→ **ACTIVITY**
Each line below needs to be returned exactly. Skip any picture.
**** DATASET EXTRACT
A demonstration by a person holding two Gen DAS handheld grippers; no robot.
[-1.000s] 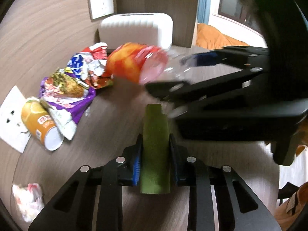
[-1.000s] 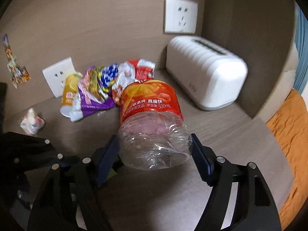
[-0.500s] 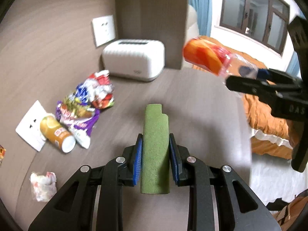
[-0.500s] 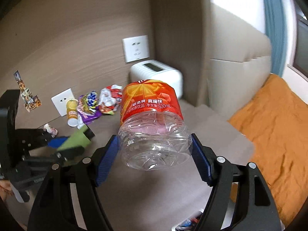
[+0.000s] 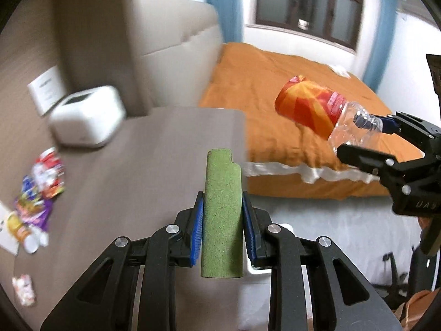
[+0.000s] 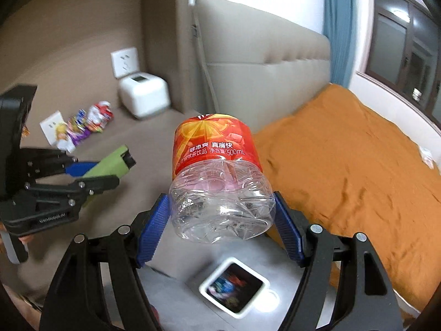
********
→ **WRITTEN SOLUTION**
A demonstration by a person holding two Gen DAS handheld grippers; no robot.
[-1.000s] 
[-1.000s] 
[-0.500s] 
[-0.500s] 
[+0.000s] 
[+0.000s] 

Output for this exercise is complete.